ACTIVITY = Write out each line from the data below that includes the word "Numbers".
SUPPLIED DATA Block Start
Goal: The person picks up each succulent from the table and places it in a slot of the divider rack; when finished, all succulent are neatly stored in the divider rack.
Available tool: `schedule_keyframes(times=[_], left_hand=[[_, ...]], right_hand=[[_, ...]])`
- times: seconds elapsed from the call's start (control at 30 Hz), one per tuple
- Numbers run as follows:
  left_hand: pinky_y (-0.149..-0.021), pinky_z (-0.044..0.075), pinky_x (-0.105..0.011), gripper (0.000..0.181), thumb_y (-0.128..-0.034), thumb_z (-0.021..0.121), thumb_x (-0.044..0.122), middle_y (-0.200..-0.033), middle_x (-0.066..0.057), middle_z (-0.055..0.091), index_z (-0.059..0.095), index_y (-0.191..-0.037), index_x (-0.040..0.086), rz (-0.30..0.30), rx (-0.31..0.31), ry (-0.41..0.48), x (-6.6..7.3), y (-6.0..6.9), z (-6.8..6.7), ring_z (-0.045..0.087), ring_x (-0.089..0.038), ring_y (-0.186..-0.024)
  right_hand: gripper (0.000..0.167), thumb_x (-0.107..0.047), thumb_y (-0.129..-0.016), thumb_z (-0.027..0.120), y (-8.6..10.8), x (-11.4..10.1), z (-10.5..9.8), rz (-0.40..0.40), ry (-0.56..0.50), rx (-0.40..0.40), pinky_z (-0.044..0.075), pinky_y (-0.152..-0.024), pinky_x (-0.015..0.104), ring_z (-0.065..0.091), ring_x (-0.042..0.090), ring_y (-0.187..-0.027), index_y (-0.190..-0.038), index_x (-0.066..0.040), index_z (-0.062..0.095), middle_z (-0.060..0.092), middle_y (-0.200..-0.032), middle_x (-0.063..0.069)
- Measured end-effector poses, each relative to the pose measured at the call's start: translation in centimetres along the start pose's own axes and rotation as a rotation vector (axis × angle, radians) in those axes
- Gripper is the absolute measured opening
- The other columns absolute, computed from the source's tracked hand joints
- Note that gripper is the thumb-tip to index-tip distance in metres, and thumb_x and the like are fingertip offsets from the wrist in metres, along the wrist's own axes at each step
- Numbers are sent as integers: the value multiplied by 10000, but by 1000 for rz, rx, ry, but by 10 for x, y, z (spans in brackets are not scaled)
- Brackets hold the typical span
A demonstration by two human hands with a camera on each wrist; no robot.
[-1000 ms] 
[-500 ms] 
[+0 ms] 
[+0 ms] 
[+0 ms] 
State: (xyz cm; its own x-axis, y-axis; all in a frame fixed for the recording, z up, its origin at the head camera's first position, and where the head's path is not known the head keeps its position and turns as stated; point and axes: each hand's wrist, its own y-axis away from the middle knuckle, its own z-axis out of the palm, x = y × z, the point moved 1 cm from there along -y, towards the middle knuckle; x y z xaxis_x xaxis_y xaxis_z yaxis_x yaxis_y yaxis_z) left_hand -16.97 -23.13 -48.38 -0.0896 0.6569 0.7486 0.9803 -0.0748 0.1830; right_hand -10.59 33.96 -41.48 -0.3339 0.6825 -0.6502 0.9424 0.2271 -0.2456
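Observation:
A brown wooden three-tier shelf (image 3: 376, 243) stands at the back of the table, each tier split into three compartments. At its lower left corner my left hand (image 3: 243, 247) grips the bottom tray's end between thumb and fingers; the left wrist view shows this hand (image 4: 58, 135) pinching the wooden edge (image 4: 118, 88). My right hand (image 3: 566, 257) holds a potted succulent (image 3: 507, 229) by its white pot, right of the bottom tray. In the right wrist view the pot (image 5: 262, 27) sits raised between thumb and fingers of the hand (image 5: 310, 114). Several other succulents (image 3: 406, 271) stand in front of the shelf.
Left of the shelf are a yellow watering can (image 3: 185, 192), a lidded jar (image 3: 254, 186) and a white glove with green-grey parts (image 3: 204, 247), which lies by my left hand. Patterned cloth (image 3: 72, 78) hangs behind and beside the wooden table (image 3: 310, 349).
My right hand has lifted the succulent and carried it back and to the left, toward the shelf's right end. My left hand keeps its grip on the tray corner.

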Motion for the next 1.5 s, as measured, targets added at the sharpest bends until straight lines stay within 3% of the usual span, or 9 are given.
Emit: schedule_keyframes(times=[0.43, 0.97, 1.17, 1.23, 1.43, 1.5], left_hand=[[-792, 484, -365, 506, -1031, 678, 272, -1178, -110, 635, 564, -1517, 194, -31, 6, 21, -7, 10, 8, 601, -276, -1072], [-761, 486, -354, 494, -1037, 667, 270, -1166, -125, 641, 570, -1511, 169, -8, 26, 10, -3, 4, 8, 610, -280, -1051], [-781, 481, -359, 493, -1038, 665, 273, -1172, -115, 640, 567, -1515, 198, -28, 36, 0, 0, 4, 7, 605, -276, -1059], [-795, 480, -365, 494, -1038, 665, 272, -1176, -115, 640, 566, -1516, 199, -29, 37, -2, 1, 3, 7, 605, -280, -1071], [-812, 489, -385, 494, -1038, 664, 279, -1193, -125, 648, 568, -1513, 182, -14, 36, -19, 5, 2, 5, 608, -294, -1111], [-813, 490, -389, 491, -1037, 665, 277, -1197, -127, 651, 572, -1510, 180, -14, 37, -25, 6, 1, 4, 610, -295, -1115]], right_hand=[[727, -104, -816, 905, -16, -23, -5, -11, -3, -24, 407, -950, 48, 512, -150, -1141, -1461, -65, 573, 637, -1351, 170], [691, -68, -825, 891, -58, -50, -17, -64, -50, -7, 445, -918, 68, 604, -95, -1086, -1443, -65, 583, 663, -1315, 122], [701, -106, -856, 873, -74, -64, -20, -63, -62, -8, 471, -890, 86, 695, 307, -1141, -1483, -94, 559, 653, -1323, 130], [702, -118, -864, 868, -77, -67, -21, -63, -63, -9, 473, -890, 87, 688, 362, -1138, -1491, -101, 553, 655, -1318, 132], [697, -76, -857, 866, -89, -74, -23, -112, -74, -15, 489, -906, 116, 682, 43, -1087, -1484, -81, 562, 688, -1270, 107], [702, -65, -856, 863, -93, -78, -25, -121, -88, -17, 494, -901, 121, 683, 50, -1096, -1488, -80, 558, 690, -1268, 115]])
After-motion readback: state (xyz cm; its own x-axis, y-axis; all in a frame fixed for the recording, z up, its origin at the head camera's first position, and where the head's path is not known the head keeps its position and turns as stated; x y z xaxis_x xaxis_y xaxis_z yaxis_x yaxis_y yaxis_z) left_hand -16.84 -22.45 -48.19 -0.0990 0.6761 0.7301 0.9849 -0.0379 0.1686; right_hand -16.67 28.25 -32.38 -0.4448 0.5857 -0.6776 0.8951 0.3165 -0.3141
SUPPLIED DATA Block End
ANSWER BOX =
- Numbers run as follows:
- Numbers are sent as integers: the value multiplied by 10000, but by 1000 for rz, rx, ry, but by 10 for x, y, z (spans in brackets are not scaled)

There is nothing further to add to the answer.